## [PROBLEM DETAILS]
Reproduce the listing below word for word and exclude any picture.

## [MATERIAL PROVIDED]
▽

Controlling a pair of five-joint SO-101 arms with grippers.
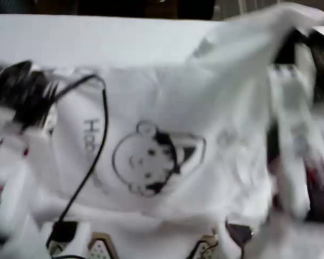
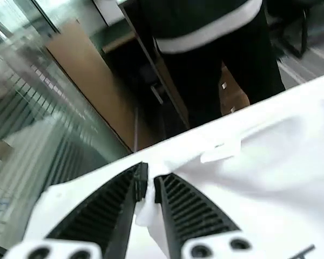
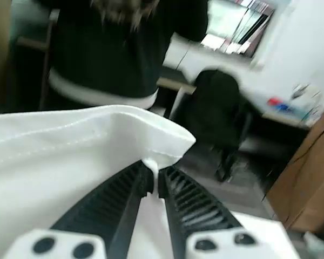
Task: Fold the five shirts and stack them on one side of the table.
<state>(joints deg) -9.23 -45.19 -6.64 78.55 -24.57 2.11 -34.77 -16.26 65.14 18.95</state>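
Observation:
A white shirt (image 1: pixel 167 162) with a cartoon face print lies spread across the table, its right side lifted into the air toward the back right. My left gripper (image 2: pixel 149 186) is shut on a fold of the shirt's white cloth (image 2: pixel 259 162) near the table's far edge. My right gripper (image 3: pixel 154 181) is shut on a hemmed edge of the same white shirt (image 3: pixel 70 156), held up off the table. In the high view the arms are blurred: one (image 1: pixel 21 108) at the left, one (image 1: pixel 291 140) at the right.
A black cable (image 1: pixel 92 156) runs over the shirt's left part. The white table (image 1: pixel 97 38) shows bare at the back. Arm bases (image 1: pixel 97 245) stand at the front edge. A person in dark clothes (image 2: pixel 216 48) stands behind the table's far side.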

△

## [FINISHED TASK]
Controlling a pair of five-joint SO-101 arms with grippers.
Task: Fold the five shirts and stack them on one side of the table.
<state>(joints deg) -9.23 -45.19 -6.64 78.55 -24.57 2.11 -34.77 -16.26 65.14 18.95</state>
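Observation:
A white shirt (image 1: pixel 167 162) with a cartoon face print lies spread across the table, its right side lifted into the air toward the back right. My left gripper (image 2: pixel 149 186) is shut on a fold of the shirt's white cloth (image 2: pixel 259 162) near the table's far edge. My right gripper (image 3: pixel 154 181) is shut on a hemmed edge of the same white shirt (image 3: pixel 70 156), held up off the table. In the high view the arms are blurred: one (image 1: pixel 21 108) at the left, one (image 1: pixel 291 140) at the right.
A black cable (image 1: pixel 92 156) runs over the shirt's left part. The white table (image 1: pixel 97 38) shows bare at the back. Arm bases (image 1: pixel 97 245) stand at the front edge. A person in dark clothes (image 2: pixel 216 48) stands behind the table's far side.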

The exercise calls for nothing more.